───── Data shown

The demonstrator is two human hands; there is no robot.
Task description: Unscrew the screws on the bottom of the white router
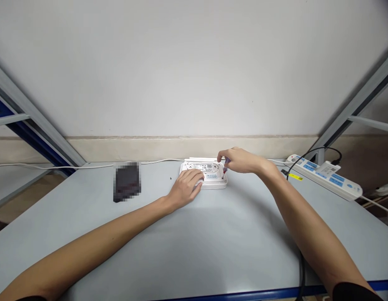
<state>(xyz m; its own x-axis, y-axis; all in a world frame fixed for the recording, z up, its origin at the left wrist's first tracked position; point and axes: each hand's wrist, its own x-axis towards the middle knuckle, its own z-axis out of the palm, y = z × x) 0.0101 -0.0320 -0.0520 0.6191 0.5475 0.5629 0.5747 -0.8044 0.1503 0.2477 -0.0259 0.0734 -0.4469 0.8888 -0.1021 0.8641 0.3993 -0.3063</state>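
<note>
A white router-like box [216, 184] with labels and vents on its upturned face lies at the back of the table. My left hand [186, 188] rests over its left front part, fingers stretched across the top and thumb apart. A screwdriver [225, 165] with a red and bluish handle is pinched in my right hand [236, 159]. It stands nearly upright, its tip at the box's right front corner. Whether the tip sits in a screw is too small to tell. Left of the box lies a tiny dark piece [170, 178], perhaps a screw.
A dark pixelated object [127, 182] lies on the grey table [194, 251] at the left. On the right is a white power strip [325, 175] with a plug and black cable [303, 155]. A white cable [87, 167] runs along the wall. Metal frame posts stand on both sides.
</note>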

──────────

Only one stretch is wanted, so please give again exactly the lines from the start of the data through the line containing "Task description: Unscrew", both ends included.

### Problem solution
The demonstrator is two human hands; there is no robot.
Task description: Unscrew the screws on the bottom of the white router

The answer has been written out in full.